Bien que la police puisse procéder à des arrestations importantes en ciblant les organisations criminelles, les causes profondes de la criminalité ne sont pas traitées, dit M. Pereda.
M. Dagher a déclaré aux journalistes jeudi qu'il y a 30 ans, lorsqu'il a rejoint les forces de police pour la première fois, « c'était la même chose », mais que les acteurs et le contexte avaient changé.
«Il est dégoûtant d'utiliser des enfants comme des soldats », a-t-il déclaré.

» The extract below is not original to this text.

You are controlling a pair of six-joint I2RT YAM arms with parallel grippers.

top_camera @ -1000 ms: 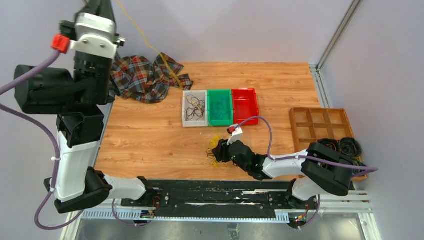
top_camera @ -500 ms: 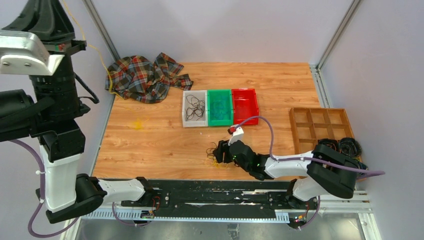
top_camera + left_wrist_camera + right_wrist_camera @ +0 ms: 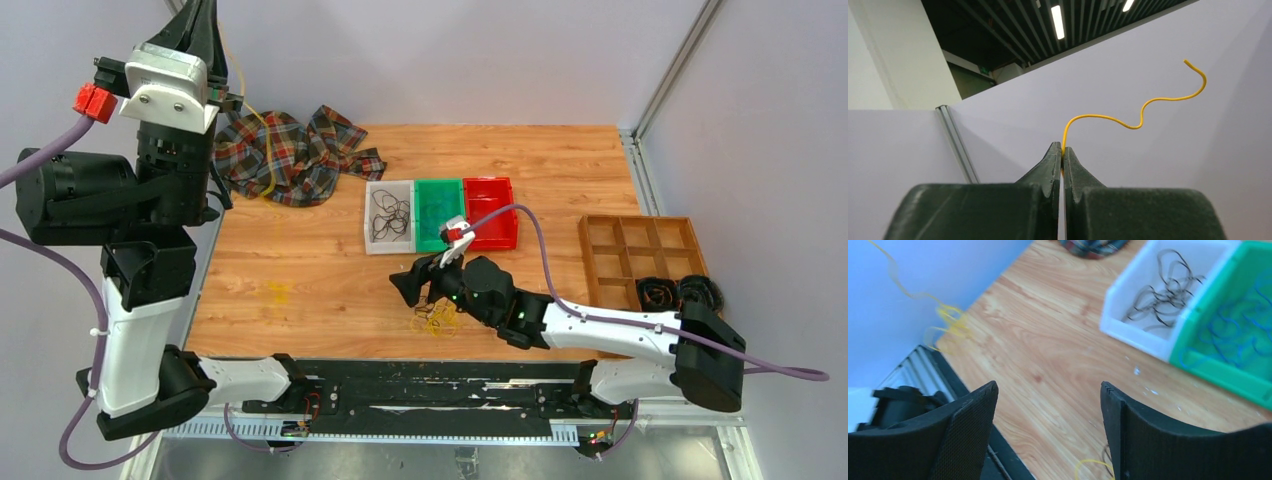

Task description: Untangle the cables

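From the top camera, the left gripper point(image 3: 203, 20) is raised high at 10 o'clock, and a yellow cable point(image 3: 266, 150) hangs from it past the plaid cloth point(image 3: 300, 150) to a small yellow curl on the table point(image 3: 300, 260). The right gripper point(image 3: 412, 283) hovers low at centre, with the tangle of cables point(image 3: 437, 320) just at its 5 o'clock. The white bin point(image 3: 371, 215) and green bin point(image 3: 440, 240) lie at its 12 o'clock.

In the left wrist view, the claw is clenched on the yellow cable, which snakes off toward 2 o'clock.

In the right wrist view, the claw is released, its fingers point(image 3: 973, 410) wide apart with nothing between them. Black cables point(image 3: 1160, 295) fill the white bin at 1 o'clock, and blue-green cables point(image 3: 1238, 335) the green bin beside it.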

«Ces enfants veulent être entendus et aimés. Ils cherchent une autre vibration et les groupes criminels savent comment les piéger. Ils savent comment leur donner l'impression d'être importants», a-t-il ajouté.
Les experts s'accordent à dire qu'avec le vieillissement des chefs criminels, les règles et les codes qui régissent les groupes et les gangs sont en train de changer.
Maria Mourani, criminologue et directrice de Mourani Criminologie, a déclaré que les groupes criminels organisés ne sont pas « de plus en plus désorganisés », comme l'a suggéré le ministre de la sécurité publique François Bonnardel lors d'une conférence de presse vendredi.
Des jeunes de 11 ans ont toujours été recrutés dans des groupes criminels, a déclaré Mme Mourani, ajoutant que « ce n'est pas nouveau ».
Selon elle, du milieu des années 2000 jusqu'à la veille de la pandémie, l'écosystème criminel montréalais présentait un certain équilibre grâce aux alliances entre les Hells Angels, la mafia italienne et les «OG». Les conflits étaient généralement résolus rapidement et discrètement.
«La nouvelle génération enfreint les règles», dit-elle. «Ils ne veulent plus travailler pour les motards», ce qui augmente les risques de se faire prendre.
François Bonnardel a déclaré devant les journalistes que le gouvernement de la Coalition Avenir Québec (CAQ) avait investi massivement dans les corps de police depuis son arrivée au pouvoir, « plus que toute autre administration provinciale ». Ces investissements ont permis à des milliers de nouveaux policiers de rejoindre les rangs.
Mais selon Mme Mourani, cet argent est gaspillé parce que l'on n'accorde pas assez d'attention aux mesures préventives et que celles qui sont en place ne ciblent pas toujours les bons jeunes.
Selon elle, il est vrai que les écoles sont des terrains de recrutement pour les gangs - et l'ont toujours été - car c'est là que se trouvent les enfants, et c'est là que les ressources doivent aller.
«Les enfants qui font partie de gangs ou qui sont vulnérables se trouvent dans les écoles. Les écoles doivent faire appel à des spécialistes de l'activité des gangs», d'après Mme Mourani.
Pietro Bozzo de la Maison de la famille Saint-Léonard, partage ce ce sentiment. Il affirme que bien que son organisation et d'autres comme la sienne mettent en place des programmes pour les jeunes, les adolescents les plus susceptibles de s'inscrire «ne sont pas nécessairement ceux qui pourraient s'impliquer dans les bas-fonds de la rue».
«Même si nous mettons en place ces programmes, je ne sais pas s'ils sont aussi efficaces qu'ils pourraient l'être», a-t-il déclaré.
Mourani estime que l'accent ne devrait pas être mis uniquement sur les écoles, mais aussi sur les familles elles-mêmes.
«À 12 ans, ces enfants ne cherchent pas l'argent, mais l'amour. Cela signifie que la famille les a laissés tomber, et il faut le dire et y remédier selon elle. Mais se concentrer sur la répression sans donner de ressources aux familles ou aux écoles est une «erreur fatale», conclut-elle.